The issues include falling yield, declining planted area, and the country’s palm oil losing price competitiveness vis-a-vis Indonesia due to the republic’s export tax structure, Maybank IBG Research said in a note on Wednesday.

While worker shortage is expected to normalise by the second quarter of 2023, these other issues affecting Malaysia’s oil palm sector need to be addressed, it said.

Among others, it said, the palm oil sector’s planted area has fallen by another 0.063 million hectare (ha) in 2022 to 5.67 million ha, its third consecutive year of decline.

“Peninsular Malaysia (-0.063 million ha) and Sabah (-0.016 million ha) led the fall while Sarawak bucked the trend with a small expansion (+0.016 million ha).

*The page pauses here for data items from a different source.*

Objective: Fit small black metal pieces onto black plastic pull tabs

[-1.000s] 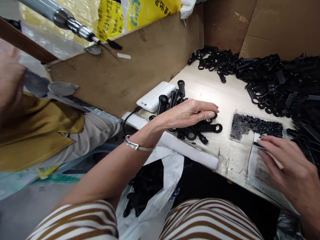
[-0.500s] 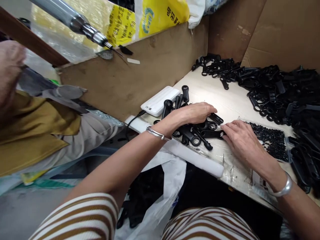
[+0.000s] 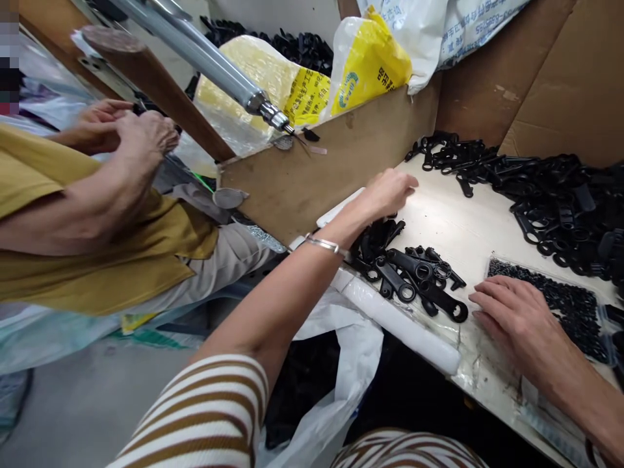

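My left hand (image 3: 389, 192) is over the table beyond a pile of black plastic parts (image 3: 407, 270), near the white box (image 3: 341, 207). Its fingers are bent and pressed together, pointing right; what they hold, if anything, is hidden. At the right of the pile, my right hand (image 3: 511, 312) hovers or rests low by the table's front, its fingers slightly spread and nothing seen in them. Right beside it stands a clear tray (image 3: 602, 325) of small black pieces (image 3: 568, 292).
A large heap of black parts (image 3: 560, 195) covers the back right. A grey power screwdriver (image 3: 219, 71) hangs at upper left above a cardboard wall (image 3: 336, 149). White foam (image 3: 400, 318) lines the front edge. A person in a yellow top (image 3: 88, 214) works at the left.
The view has shifted left. My left hand has moved away from the small pile, toward the back. My right hand has drawn off the pile's right end, and the parts there lie differently.
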Demonstrator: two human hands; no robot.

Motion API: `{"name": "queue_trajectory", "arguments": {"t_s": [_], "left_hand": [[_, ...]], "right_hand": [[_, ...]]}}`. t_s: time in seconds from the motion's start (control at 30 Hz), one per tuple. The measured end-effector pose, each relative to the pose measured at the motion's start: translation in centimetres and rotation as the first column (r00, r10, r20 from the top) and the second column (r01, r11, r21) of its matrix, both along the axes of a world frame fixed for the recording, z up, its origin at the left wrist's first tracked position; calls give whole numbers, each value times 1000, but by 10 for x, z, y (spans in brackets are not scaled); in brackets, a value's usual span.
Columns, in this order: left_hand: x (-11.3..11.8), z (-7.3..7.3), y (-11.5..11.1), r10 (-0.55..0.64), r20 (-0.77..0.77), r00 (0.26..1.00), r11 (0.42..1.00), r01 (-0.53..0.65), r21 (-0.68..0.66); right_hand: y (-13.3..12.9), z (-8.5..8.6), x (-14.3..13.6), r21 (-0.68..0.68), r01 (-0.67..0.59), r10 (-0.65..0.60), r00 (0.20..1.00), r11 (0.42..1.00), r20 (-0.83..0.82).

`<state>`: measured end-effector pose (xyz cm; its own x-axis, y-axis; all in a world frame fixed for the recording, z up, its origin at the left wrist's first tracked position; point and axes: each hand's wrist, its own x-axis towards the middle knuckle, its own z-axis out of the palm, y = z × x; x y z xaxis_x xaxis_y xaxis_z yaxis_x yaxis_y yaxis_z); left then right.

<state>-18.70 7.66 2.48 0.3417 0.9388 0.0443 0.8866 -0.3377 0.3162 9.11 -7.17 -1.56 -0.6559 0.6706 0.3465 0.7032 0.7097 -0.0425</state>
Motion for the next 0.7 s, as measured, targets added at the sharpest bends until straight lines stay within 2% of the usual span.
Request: {"name": "queue_trajectory", "arguments": {"t_s": [0.03,0.1,0.17,0.27,0.37,0.5,0.6,0.7], "left_hand": [[-5,0,11,79,-62,995,997,-79,10],[-9,-4,31,166,-180,970,986,-168,1],[-7,-11,44,182,-277,944,980,-198,-31],[1,-19,50,141,-362,921,981,-180,-76],[5,-18,44,82,-388,918,986,-133,-106],[2,-1,25,28,-380,925,987,-86,-137],[-2,9,4,97,-394,914,989,-133,-66],[-2,9,-17,192,-449,873,979,-205,21]], "right_hand": [[-1,1,3,11,6,-6,1000,1000,-12],[-5,2,8,3,16,-16,999,1000,-30],[-9,2,13,-19,22,-23,999,1000,-39],[-14,2,20,-55,28,-30,999,998,-35],[-16,3,25,-35,14,-16,999,999,-49],[-14,4,29,2,-13,13,998,1000,-66],[-14,6,31,39,-41,44,996,998,-76],[-14,7,34,78,-67,73,994,995,-76]]}}
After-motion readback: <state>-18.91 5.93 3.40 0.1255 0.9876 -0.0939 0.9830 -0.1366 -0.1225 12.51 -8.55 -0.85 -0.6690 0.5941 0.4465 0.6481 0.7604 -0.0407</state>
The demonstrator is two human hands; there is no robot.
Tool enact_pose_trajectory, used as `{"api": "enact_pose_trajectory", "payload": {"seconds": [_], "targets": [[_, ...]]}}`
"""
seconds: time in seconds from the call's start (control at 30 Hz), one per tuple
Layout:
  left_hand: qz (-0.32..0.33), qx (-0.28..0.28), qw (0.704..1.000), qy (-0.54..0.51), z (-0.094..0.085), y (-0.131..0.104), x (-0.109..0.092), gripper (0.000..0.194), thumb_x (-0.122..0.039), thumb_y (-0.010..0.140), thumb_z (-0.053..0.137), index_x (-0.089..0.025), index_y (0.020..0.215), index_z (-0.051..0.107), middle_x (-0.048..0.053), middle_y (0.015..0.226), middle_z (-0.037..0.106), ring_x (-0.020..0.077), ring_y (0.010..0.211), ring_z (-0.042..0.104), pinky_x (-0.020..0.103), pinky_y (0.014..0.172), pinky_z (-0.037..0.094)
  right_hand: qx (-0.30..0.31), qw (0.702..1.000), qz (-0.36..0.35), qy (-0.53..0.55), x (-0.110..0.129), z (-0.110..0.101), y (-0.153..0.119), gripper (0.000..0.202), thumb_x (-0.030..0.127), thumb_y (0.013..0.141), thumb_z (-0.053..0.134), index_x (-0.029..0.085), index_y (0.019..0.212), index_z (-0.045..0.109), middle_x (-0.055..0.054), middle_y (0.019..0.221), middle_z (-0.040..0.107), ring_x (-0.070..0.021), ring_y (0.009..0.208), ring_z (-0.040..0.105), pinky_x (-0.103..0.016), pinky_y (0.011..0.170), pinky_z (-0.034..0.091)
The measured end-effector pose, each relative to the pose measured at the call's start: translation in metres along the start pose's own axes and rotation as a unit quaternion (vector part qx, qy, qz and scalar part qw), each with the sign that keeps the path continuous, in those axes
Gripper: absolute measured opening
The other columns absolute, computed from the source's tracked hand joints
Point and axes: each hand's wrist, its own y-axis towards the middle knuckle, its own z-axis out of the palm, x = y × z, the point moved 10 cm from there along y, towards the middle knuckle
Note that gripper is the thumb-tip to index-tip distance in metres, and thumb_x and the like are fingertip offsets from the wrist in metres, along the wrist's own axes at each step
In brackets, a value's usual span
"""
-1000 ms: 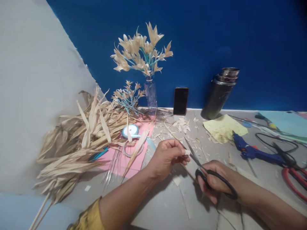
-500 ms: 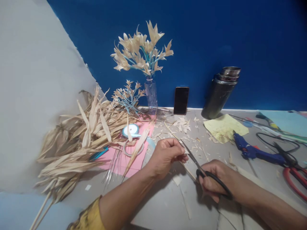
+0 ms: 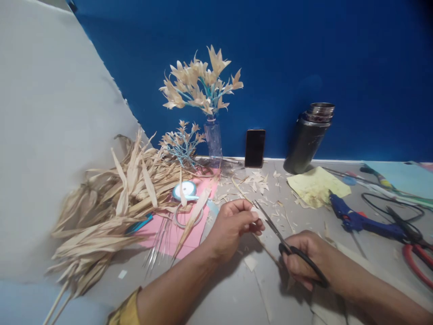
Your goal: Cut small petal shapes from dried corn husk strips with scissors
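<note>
My left hand (image 3: pixel 238 225) pinches a small pale piece of husk (image 3: pixel 259 213) between thumb and fingers, near the middle of the table. My right hand (image 3: pixel 306 259) is closed round the black handles of a pair of scissors (image 3: pixel 278 234). The blades point up and left, slightly parted, with their tips beside the pale piece and my left fingertips. Under both hands a thin stick (image 3: pixel 267 249) lies on the table among scattered husk scraps (image 3: pixel 257 181).
Dried husks (image 3: pixel 101 207) and pink paper (image 3: pixel 189 239) lie left. Behind stand a flower vase (image 3: pixel 213 144), a phone (image 3: pixel 255 148) and a dark flask (image 3: pixel 307 140). Yellow paper (image 3: pixel 318 185), a blue glue gun (image 3: pixel 365 221) and red-handled cutters (image 3: pixel 416 257) are right.
The scissors' blades have parted a little and their tips have shifted slightly left. Both hands keep nearly the same place, and the whole view has tilted up slightly.
</note>
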Motion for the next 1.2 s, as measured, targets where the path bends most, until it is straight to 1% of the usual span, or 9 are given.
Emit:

Cumulatively, Malaysia lost 0.225 million ha in planted area between 2020 and 2022,” the research unit said.

Maybank IBG said the fall may be due to conversion of land to other agricultural crops, in part due to oil palm diseases; lack of workers and interest by the younger generation; environmental, social, and corporate governance considerations; and/or better profitability of other crops.

On lack of price competitiveness, it said while Malaysia’s domestic crude palm oil (CPO) average selling price (ASP) stood at RM5,088 per tonne in 2022, Indonesia’s domestic CPO ASP was merely RM3,753 per tonne, largely due to the republic’s hefty export taxes.

”The lower CPO ASP in Indonesia meant lower feedstock costs for downstream players in the country, which in turn boosted the margins of downstream players there,” it explained. 

It noted that the Malaysian Palm Oil Board has projected a CPO ASP of RM4,000 to RM4,200 per tonne in 2023.

This was premised on labour availability still being an issue, Indonesia’s production being questionable, Indonesia’s higher biodiesel mandate (from B30 to B35), concern over soybean supply risks in South America, lower sunflower seed production from Ukraine, higher demand from China’s re-opening, and export policy tightening by Indonesia.

Maybank IBG Research’s preferred buys in the region’s plantation sector are Kuala Lumpur Kepong Bhd, First Resources Ltd and Bumitama Agri Ltd.